Try it: All lines below starting at the one that holds "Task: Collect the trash" and ending at the one that holds "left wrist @" should be printed exactly, ends included. Pictures should not be printed, nor anything else.

(Records from a dataset)
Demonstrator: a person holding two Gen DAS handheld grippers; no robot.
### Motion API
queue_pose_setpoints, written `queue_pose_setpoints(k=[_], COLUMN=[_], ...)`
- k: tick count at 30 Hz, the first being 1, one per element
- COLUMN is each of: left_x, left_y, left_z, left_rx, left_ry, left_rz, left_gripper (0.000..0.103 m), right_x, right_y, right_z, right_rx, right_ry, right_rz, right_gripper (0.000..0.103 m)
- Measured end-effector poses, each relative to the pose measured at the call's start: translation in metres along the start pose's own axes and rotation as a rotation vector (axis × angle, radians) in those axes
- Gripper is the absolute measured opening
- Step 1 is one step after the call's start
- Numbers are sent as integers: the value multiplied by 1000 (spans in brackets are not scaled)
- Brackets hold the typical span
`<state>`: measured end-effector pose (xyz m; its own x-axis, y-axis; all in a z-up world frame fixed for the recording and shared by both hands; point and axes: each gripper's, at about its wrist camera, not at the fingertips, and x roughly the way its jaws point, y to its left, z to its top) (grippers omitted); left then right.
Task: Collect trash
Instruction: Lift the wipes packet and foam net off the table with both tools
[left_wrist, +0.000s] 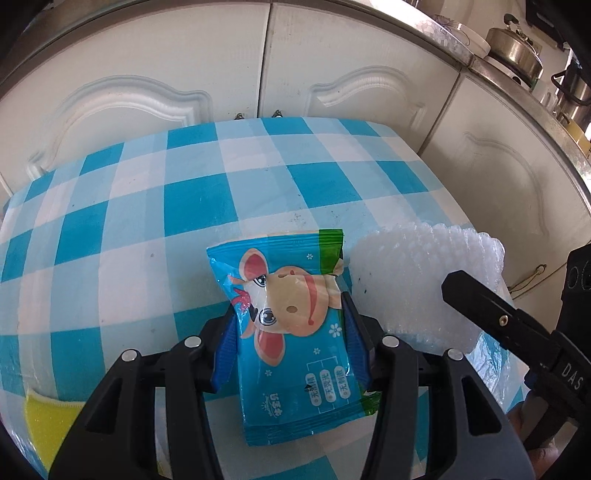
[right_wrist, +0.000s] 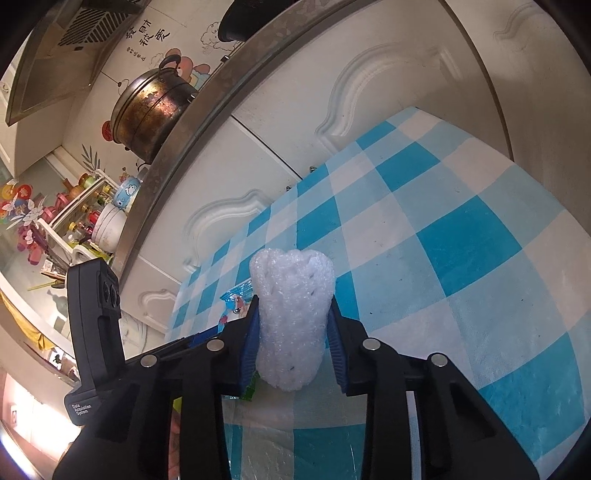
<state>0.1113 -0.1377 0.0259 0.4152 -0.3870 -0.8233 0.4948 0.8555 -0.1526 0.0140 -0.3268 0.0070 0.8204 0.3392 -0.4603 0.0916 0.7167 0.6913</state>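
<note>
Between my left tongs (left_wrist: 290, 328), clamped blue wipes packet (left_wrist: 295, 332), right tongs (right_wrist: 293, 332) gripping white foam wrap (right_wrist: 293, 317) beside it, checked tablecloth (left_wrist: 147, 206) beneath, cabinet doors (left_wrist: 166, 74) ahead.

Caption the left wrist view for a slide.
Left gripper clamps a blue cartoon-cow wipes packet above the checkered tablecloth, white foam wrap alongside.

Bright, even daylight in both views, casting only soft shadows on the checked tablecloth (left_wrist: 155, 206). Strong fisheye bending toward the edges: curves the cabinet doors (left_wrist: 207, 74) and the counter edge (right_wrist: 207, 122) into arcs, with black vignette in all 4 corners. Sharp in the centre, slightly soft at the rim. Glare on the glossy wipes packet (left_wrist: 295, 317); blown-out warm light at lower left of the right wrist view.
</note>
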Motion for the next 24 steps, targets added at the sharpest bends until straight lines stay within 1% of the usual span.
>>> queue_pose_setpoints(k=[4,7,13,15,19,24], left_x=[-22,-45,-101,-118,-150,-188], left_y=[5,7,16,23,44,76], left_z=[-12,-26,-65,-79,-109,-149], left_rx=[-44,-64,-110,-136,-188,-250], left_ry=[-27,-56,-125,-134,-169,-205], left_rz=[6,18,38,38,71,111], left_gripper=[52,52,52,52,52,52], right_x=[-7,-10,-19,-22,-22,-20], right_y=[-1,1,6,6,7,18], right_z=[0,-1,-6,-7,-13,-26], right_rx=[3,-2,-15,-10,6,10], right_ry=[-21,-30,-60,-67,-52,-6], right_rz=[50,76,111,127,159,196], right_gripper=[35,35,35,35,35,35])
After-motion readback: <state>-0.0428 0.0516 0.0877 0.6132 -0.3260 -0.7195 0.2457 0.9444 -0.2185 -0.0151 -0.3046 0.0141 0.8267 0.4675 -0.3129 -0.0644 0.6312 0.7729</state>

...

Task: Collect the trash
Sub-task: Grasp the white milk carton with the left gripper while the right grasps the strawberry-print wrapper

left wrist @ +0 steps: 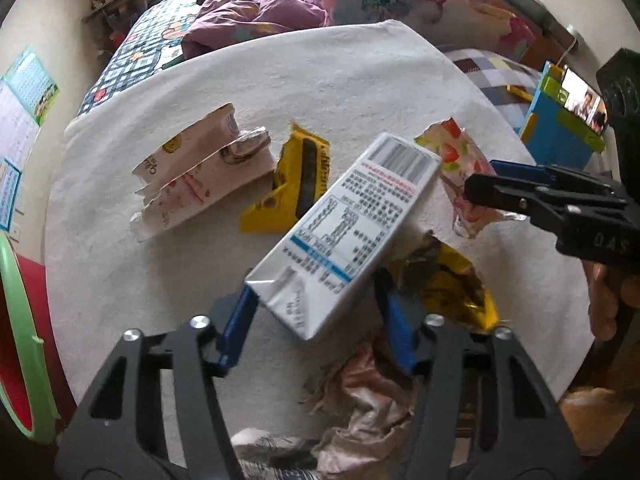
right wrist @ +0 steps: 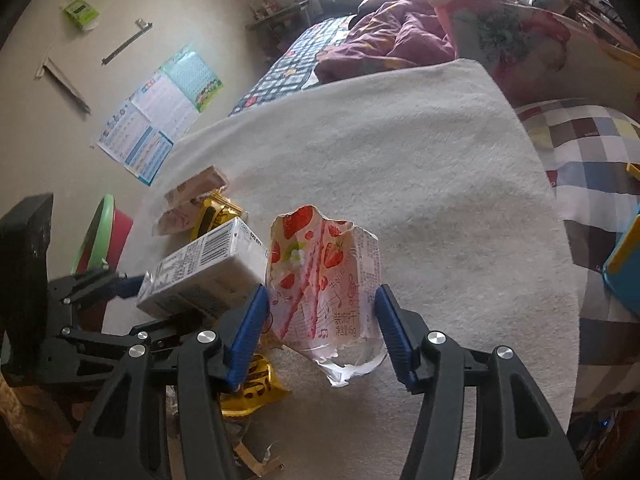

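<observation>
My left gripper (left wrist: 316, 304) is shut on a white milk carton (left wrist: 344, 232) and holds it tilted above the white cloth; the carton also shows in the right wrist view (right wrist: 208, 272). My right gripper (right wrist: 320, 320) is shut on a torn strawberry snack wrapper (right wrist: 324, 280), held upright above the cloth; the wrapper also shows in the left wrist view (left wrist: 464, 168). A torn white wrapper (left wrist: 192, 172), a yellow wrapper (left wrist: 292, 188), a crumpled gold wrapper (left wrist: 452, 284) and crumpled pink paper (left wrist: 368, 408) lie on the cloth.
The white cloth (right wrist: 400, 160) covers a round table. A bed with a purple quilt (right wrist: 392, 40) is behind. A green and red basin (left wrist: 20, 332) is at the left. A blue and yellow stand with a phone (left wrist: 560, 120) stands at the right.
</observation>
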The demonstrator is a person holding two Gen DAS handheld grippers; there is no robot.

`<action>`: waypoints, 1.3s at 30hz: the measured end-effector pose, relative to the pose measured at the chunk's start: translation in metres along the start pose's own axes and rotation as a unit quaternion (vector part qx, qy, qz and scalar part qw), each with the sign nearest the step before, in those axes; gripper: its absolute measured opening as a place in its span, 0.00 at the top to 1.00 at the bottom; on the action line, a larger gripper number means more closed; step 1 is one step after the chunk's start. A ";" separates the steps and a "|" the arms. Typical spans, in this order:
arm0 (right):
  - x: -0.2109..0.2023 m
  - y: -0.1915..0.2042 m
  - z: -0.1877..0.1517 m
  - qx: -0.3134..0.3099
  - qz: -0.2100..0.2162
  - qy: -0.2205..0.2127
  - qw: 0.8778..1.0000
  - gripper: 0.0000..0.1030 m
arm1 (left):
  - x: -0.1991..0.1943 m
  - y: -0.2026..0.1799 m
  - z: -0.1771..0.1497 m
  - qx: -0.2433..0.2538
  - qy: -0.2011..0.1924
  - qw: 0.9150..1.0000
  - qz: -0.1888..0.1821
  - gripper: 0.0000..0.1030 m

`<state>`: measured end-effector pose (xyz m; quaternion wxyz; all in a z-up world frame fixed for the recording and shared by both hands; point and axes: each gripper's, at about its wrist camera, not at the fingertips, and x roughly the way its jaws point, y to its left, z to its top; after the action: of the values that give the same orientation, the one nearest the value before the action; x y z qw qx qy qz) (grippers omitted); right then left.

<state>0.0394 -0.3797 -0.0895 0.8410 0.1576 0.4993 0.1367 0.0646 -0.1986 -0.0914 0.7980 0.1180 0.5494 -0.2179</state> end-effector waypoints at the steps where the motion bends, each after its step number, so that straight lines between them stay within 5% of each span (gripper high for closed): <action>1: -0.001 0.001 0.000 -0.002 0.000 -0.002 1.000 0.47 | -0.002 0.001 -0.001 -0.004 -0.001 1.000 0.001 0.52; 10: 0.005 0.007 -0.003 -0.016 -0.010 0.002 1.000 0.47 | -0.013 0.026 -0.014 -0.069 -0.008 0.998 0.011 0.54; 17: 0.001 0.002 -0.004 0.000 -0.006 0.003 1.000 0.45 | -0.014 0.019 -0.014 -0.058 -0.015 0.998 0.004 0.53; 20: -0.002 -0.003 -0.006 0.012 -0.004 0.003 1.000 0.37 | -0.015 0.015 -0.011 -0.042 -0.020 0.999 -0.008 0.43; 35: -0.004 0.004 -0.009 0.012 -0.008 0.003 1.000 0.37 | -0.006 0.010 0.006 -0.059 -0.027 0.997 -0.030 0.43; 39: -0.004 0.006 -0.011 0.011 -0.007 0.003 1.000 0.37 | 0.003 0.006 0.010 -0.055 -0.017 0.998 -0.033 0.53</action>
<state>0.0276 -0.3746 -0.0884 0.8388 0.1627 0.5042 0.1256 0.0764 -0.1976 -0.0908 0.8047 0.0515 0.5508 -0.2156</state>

Finished exercise:
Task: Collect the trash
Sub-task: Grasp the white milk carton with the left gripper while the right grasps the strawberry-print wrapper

left wrist @ +0 steps: 

No other output belongs with this exercise.